Suzanne Safr, Portraits d’Égypte 3 : L’étudiant de français

Son visage respire encore l’innocence. Il rentre pourtant de 13 mois d’armée – pour les jeunes partis à l’université, ce n’est que treize mois de souffrance qui permettent aux garçons d’Égypte de devenir des hommes. Il nous a fait rencontrer son ami d’enfance, qui était avec lui sur les champs de bataille – le meilleur tirailleur de toute la section. L’écart se creuse déjà là. Pour des occidentaux comme nous, le nombre de balles dans la cible n’est pas ce qui nous impose le plus de respect.

Dans un français approximatif mais aux accents émouvants, il nous raconte les entraînements. Si parfois s’échappe quelques mauvais souvenirs et quelques situations délicates qui nous laissent entrevoir la demi-sincérité de ses propos sur la virilité, il est tout de même heureux d’être désormais un homme. Pour son père, et pour baba, le président.

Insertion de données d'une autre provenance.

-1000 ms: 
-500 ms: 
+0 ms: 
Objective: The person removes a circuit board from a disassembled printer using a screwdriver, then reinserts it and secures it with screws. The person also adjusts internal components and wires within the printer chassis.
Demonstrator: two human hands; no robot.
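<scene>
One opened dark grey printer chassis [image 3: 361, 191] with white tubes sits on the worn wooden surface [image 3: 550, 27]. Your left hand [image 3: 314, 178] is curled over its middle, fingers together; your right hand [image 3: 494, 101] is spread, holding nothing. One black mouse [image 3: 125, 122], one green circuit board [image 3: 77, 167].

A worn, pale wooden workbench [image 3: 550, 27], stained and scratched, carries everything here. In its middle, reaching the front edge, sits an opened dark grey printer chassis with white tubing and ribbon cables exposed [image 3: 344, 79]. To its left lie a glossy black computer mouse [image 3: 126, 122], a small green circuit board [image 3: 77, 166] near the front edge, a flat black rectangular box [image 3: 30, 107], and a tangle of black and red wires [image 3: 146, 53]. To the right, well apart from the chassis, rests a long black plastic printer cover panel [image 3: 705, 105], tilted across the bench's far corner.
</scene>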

Naïvement, il demande comment c’est de l’autre côté. Le fantasme français l’envahit tout entier. Il rêve de pouvoir « discuter avec des filles françaises », comme il le dit sans malice – sait-il seulement de quoi il parle ? Contrairement à la plupart des jeunes hommes d’Égypte, il ne vit plus chez ses parents qui vivent au Sud, et habite une chambre d’hôtel au centre-ville, près de l’institut français. Mais il ne profite en aucune façon de la liberté qui lui est allouée. Le regard fixé sur une grande carte de la France, il nous demande par mail ce que veut dire « darrieusecq ». Il s’inquiète que le gouvernement français ait nommé une marocaine au ministère de l’Éducation ; il a sans doute peur que ça abîme ce qu’il aime en France de si français.

Il s’inquiète du racisme et de l’islamophobie qui se développe sur les rives européennes, mais se souvient avec fierté le soutien que François Hollande avait apporté à Morsi au moment de son élection. Il refuse souvent de parler de politique, et ça nous arrange souvent bien.

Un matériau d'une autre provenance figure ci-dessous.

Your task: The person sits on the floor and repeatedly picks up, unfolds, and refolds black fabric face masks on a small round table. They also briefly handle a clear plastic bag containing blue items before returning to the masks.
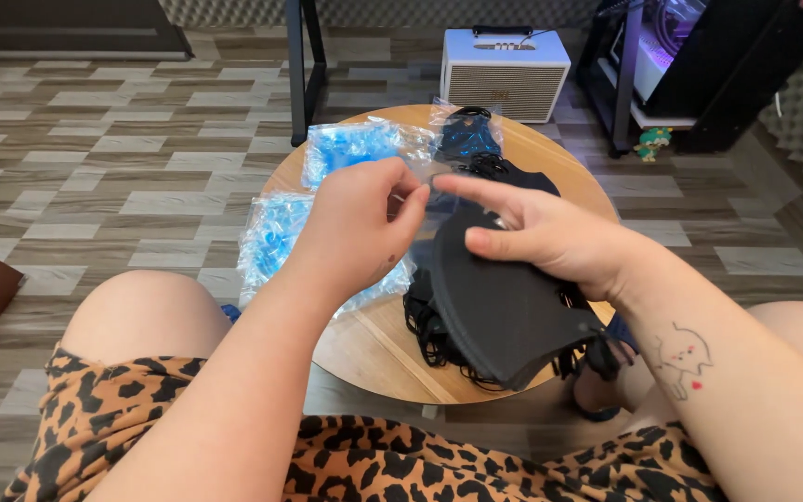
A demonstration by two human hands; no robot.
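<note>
Above the round wooden table [378,358], the right hand [550,237] grips a black face mask [504,311] with thumb closed on its top, fingers stretched; the left hand [360,228] pinches a clear plastic bag [420,218] at its mouth, fingertips closed; blue packets [276,232] lie on the table's left part; the thin film could slip or tear, I judge, if the pinch loosens or the mask snags.

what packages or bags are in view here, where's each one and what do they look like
Clear bag: pinched by left hand and right hand, transparent.
Blue packs: table's left side, crinkly clear wraps, blue contents.
Small bag: table's far edge, clear, dark contents.
</note>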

Il parle d’amour avec des mots d’enfant. Il a ce qu’il appelle avec tendresse « son amour » – habibi, et les yeux qui pétillent. Il raconte avec un brin de pudeur combien de temps ils se sont parlé la veille – elle m’a appelé au téléphone jusqu’à l’heure de minuit ! – et s’il avait eu la chance de l’apercevoir une heure ou deux pour échanger quelques « bisous » innocents. Une femme, d’où qu’elle vienne, ne risque rien en sa compagnie ; les rapports, trop simples pour être victimes d’un plan d’attaque, ne se dégradent jamais et demeurent respectueux. Il a hâte de se marier. Son père veut l’envoyer au Qatar pour qu’il ramasse un peu d’argent ; ça suffit mon fils, tu parles déjà français. Lui voudrait partir à Paris – mais il pleut beaucoup à Paris, alors peut-être plus au Sud, dis-moi, comment je fais pour devenir professeur de la langue arabe à Marseille ?

La religion est à la base de toute sa vie, mais il n’est ni prosélyte, ni intolérant. Il n’oublie jamais combien de bières nous avons bu devant lui, et il ne comprend pas pourquoi nous choisissons ainsi de nous tuer à coup de cigarettes ; les narguilés sont pour les gens malheureux qui veulent mourir plus tôt. Mais il ne nous empêche jamais de consommer et trinque avec nous avec humour et dérision.

Les yeux grands et le cœur léger, il emploie souvent à mauvais escient les plus belles expressions françaises – putain de merde, il est connard – et hurle avec les loups que l’Égypte est un cauchemar. Mais nous savons en voyant son sourire fier et sa silhouette trop agile se faufiler parmi les hordes de voitures enflammées qu’il n’y croit qu’à moitié. Nous savons en l’écoutant que sa femme sera égyptienne, qu’elle portera le hijab et qu’ils auront des enfants éduqués pour la patrie, quelle qu’elle soit et quoi qu’il arrive.